Wang Yaping, Li Donghui, Wei Peng
Department of Biostatistics, School of Public Health, University of Texas Health Science Center.
Department of Gastrointestinal Medical Oncology, The University of Texas MD Anderson Cancer Center.
Cancer Inform. 2015 Jun 4;14(Suppl 2):209-18. doi: 10.4137/CIN.S17305. eCollection 2015.
Genome-wide association studies (GWASs) have identified thousands of single nucleotide polymorphisms (SNPs) robustly associated with hundreds of complex human diseases including cancers. However, the large number of GWAS-identified genetic loci only explains a small proportion of the disease heritability. This "missing heritability" problem has been partly attributed to the yet-to-be-identified gene-gene (G × G) and gene-environment (G × E) interactions. In spite of the important roles of G × G and G × E interactions in understanding disease mechanisms and filling in the missing heritability, straightforward GWAS scanning for such interactions has very limited statistical power, leading to few successes. Here we propose a two-step statistical approach to test G × G/G × E interactions: the first step is to perform principal component analysis (PCA) on the multiple SNPs within a gene region, and the second step is to perform Tukey's one degree-of-freedom (1-df) test on the leading PCs. We derive a score test that is computationally fast and numerically stable for the proposed Tukey's 1-df interaction test. Using extensive simulations we show that the proposed approach, which combines the two parsimonious models, namely, the PCA and Tukey's 1-df form of interaction, outperforms other state-of-the-art methods. We also demonstrate the utility and efficiency gains of the proposed method with applications to testing G × G interactions for Crohn's disease using the Wellcome Trust Case Control Consortium (WTCCC) GWAS data and testing G × E interaction using data from a case-control study of pancreatic cancer.
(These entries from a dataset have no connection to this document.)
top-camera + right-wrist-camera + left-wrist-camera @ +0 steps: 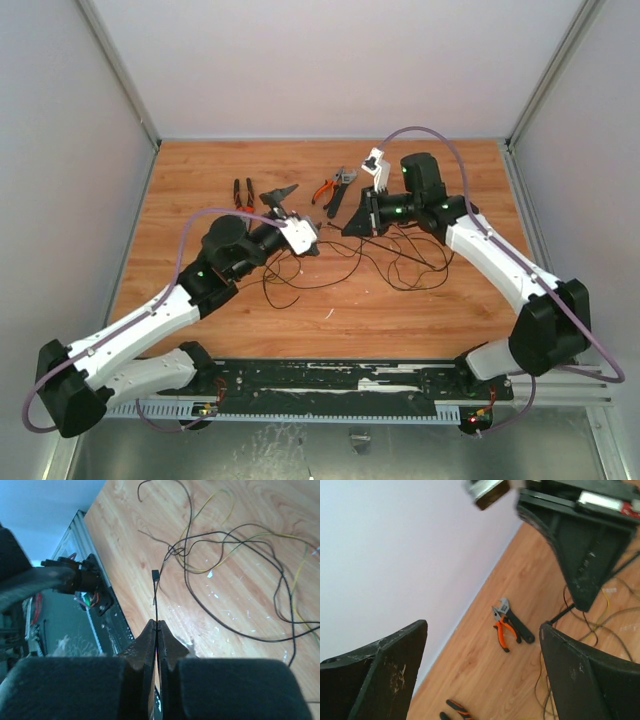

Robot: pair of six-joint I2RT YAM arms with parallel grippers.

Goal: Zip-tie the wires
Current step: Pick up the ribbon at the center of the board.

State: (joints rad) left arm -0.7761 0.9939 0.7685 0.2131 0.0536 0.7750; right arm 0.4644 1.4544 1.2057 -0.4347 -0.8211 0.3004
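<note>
From above, my left gripper point(295, 222) and right gripper point(352, 225) faced each other over the middle of the wooden table point(200, 165), near but apart. The wires point(385, 258) lay in one loose tangle on the boards below and just nearward of the right gripper. The strip was too thin to pick out there. Toward the back wall I counted the red pliers point(242, 193), the orange pliers point(323, 188) and one wrench point(342, 188). Through the left wrist camera, my left jaws stood wide apart with nothing between them. The zip tie point(562, 614) showed as a short dark line slanting down from the right gripper's tip toward the finger on the right of that view, off to that side rather than centred in the gap. Through the right wrist camera, my right jaws were pressed together on one end of that single zip tie. Its long axis ran straight out in line with the fingers to a small square head at the free end. The tangle, black strands mixed with yellowish ones, lay on the wood beyond and to the right of that head, and the strip did not appear to circle any strand. I judged that the coming move hung on that free head: the left arm was the nearer one, and the head pointed beside its open jaws, not into them.
</note>
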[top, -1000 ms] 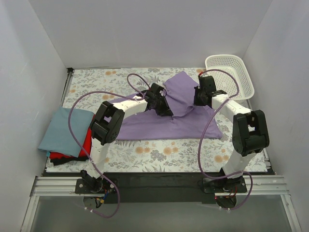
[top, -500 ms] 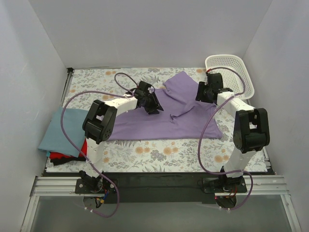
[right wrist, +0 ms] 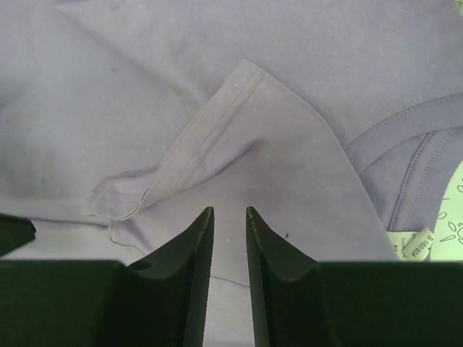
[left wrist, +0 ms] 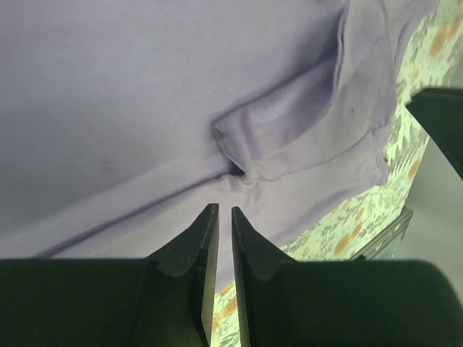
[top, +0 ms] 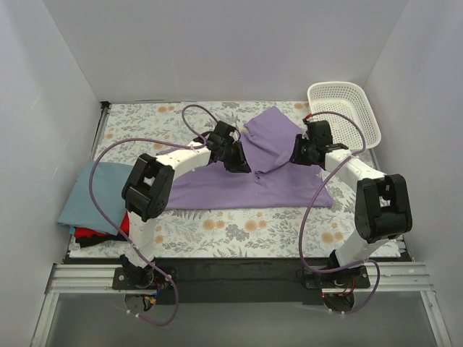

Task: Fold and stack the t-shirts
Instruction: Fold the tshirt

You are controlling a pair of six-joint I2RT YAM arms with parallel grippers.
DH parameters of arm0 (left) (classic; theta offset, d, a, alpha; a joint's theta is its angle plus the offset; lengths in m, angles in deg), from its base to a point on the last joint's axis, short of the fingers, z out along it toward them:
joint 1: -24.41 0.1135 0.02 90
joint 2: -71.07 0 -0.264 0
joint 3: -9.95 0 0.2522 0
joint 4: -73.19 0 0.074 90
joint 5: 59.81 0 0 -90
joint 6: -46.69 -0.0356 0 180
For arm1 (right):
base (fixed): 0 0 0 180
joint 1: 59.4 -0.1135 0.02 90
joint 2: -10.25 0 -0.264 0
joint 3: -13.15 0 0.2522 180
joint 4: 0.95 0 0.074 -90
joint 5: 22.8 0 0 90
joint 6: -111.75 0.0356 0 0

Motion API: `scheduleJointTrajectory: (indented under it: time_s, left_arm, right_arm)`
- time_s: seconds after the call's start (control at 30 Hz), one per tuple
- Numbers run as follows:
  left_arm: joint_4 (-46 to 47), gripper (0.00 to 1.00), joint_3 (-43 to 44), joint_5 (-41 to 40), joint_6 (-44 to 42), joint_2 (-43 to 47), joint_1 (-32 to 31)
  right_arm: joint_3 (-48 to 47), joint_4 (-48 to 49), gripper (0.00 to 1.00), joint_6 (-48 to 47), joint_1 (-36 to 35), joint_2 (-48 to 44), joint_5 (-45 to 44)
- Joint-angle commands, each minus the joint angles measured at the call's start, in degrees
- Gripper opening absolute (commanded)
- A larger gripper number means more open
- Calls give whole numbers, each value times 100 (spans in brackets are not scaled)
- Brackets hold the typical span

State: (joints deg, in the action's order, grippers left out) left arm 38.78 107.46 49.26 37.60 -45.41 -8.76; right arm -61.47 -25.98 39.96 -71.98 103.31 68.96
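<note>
The lilac-purple t-shirt (top: 246,184) lies spread on the floral cover, its top part bunched in folds between the arms. It fills the left wrist view (left wrist: 145,87) and the right wrist view (right wrist: 217,72), where a sleeve hem and the collar with its label show. My left gripper (top: 239,160) (left wrist: 224,210) hovers over the shirt's left fold, jaws almost together with nothing between them. My right gripper (top: 297,157) (right wrist: 230,210) hovers over the right side, jaws a narrow gap apart and empty. Folded blue-grey (top: 94,191), red (top: 129,217) and black (top: 90,241) shirts sit stacked at the left edge.
A white mesh basket (top: 347,108) stands at the back right corner. The floral table cover (top: 145,119) shows bare behind and in front of the shirt. White walls close in on three sides.
Both grippers drew apart toward the back half a second ago, then came back inward over the shirt. The shirt's top part now lies bunched between them.
</note>
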Motion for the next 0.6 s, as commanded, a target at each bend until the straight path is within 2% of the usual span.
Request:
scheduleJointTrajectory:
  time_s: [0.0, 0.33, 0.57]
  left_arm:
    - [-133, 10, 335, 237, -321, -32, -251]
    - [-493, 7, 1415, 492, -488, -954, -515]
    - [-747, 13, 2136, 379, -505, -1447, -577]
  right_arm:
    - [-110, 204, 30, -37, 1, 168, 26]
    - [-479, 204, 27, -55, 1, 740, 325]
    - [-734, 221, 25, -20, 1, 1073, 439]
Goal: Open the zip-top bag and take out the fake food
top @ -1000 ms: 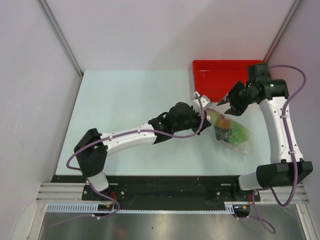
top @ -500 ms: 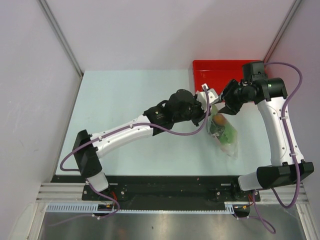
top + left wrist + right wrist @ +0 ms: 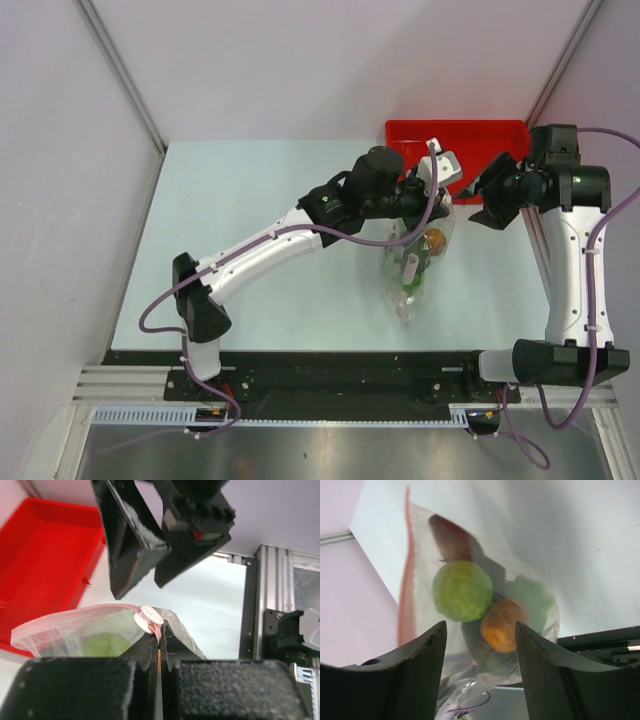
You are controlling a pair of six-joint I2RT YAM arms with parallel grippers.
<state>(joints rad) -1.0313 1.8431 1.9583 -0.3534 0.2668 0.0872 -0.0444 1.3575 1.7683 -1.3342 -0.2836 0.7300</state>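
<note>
The zip-top bag [image 3: 415,250] hangs by its mouth in front of the red tray [image 3: 500,135], its body trailing down toward the near side of the surface [image 3: 250,220]; I cannot tell whether its lower end touches. The fake food [image 3: 428,240] sits inside, and the right wrist view shows a light green round fruit [image 3: 461,591] touching an orange round fruit [image 3: 502,624], with leafy green behind them. The left tool [image 3: 159,639] is pressed together, pinching the plastic right by the pale slider [image 3: 148,617] at one end of the pinkish zip strip [image 3: 406,595]. Held there, the mouth stays up and taut, presumably so the other arm has something to pull against. The right tool [image 3: 476,205] is spread and holds nothing, standing just beside the bag's top and facing it. It looks lined up to take the opposite lip or the slider. The mouth does not look opened yet.
</note>
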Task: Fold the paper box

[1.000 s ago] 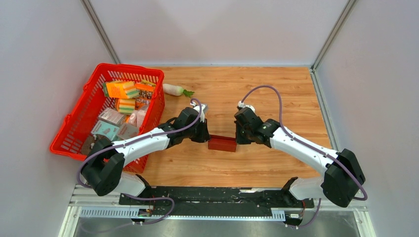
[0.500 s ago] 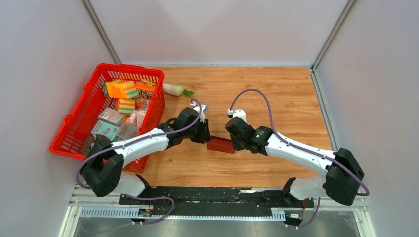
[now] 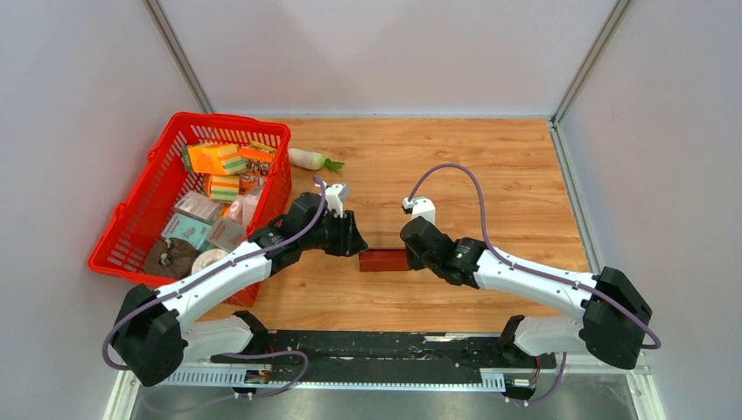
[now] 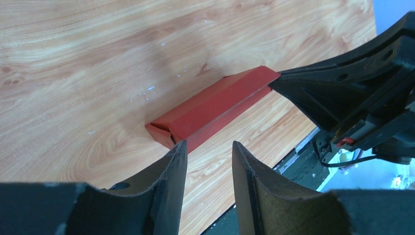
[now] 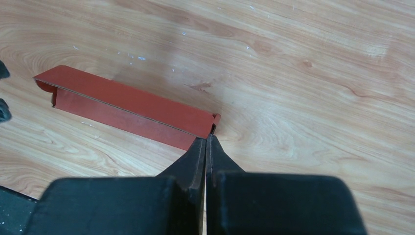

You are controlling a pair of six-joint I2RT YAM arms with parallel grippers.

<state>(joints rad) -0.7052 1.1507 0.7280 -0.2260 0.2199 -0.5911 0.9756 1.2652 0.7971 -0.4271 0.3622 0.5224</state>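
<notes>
On the table [image 3: 490, 166] I see the paper box [image 3: 382, 260] lying slightly toward 6 o'clock from centre, my left gripper [image 3: 357, 245] at its 9 o'clock parted and holding nothing, my right gripper [image 3: 408, 254] at its 3 o'clock pinched closed on its end flap.

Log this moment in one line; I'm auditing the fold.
paper box: lying on table | left gripper: open, beside one end | right gripper: shut on other end

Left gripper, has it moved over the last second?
Yes. The left gripper has pulled back leftward, toward the red basket, and now sits open beside the end of the paper box.
</notes>
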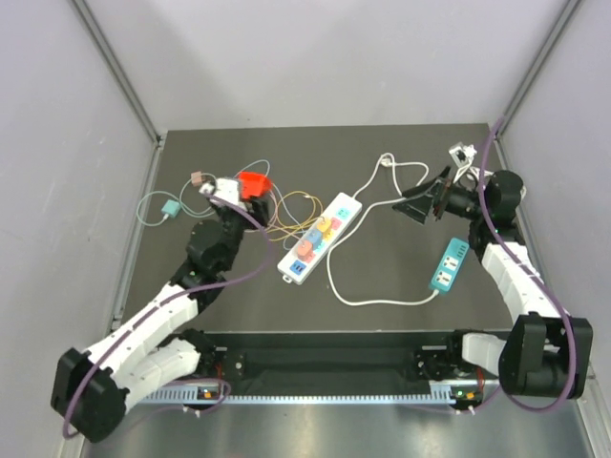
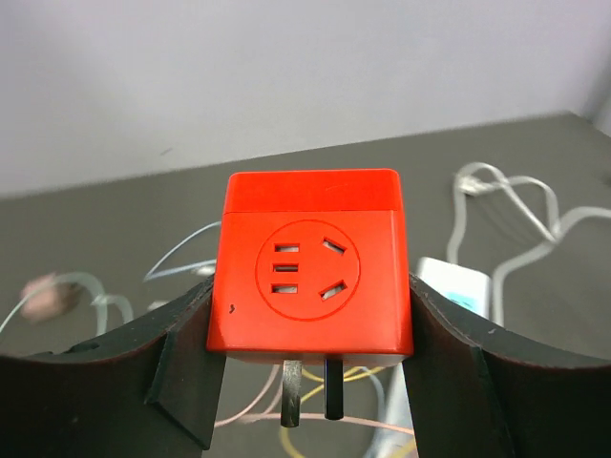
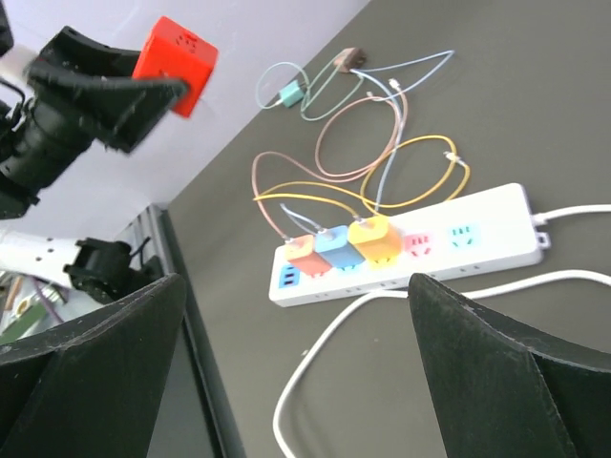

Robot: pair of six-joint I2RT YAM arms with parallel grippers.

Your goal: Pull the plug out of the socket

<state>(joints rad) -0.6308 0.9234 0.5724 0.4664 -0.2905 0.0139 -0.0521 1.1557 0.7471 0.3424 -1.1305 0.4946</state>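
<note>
Dark table boxed by grey walls left, far and right. The white power strip lies mid-table, its long axis diagonal from near-left to far-right. Bare table beyond the strip toward the far wall and near-left of it; thin cables clutter its left side, and its white cord loops to its right. A teal strip sits right of the power strip, beside the right arm. The red plug is off the strip, up in the air to its far-left. The left hand pinches it by two sides, prongs down, socket face toward the wrist camera. The right hand, far-right of the strip, is spread wide and holds nothing.
</note>
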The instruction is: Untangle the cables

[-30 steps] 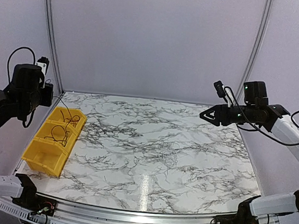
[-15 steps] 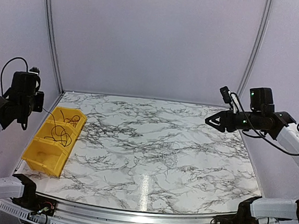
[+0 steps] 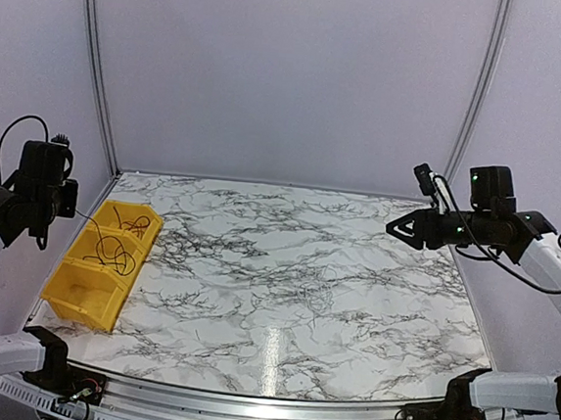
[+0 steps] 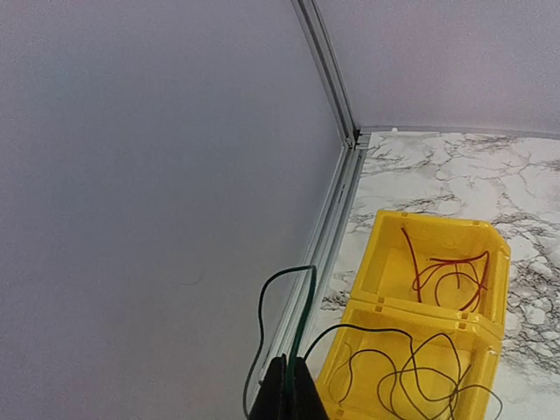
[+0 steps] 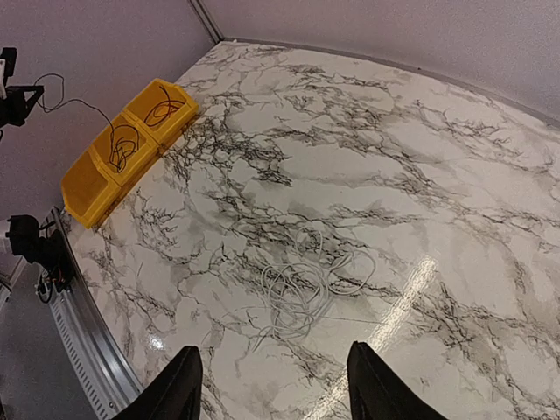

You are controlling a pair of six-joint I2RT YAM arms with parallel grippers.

全基因组关联研究(GWAS)已经确定了数千个与包括癌症在内的数百种复杂人类疾病密切相关的单核苷酸多态性(SNP)。然而,大量通过GWAS确定的基因位点仅解释了疾病遗传力的一小部分。这种“遗传力缺失”问题部分归因于尚未确定的基因-基因(G×G)和基因-环境(G×E)相互作用。尽管G×G和G×E相互作用在理解疾病机制和填补遗传力缺失方面具有重要作用,但直接进行GWAS扫描以寻找此类相互作用的统计功效非常有限,成功案例很少。在此,我们提出一种两步统计方法来检验G×G/G×E相互作用:第一步是对基因区域内的多个SNP进行主成分分析(PCA),第二步是对主要主成分进行Tukey单自由度(1-df)检验。我们推导了一种得分检验,该检验对于所提出的Tukey 1-df相互作用检验在计算上快速且数值稳定。通过广泛的模拟,我们表明所提出的方法结合了两个简约模型,即PCA和Tukey 1-df形式的相互作用,优于其他现有方法。我们还通过使用威康信托病例对照研究联盟(WTCCC)GWAS数据检验克罗恩病的G×G相互作用以及使用胰腺癌病例对照研究数据检验G×E相互作用,证明了所提出方法的实用性和效率提升。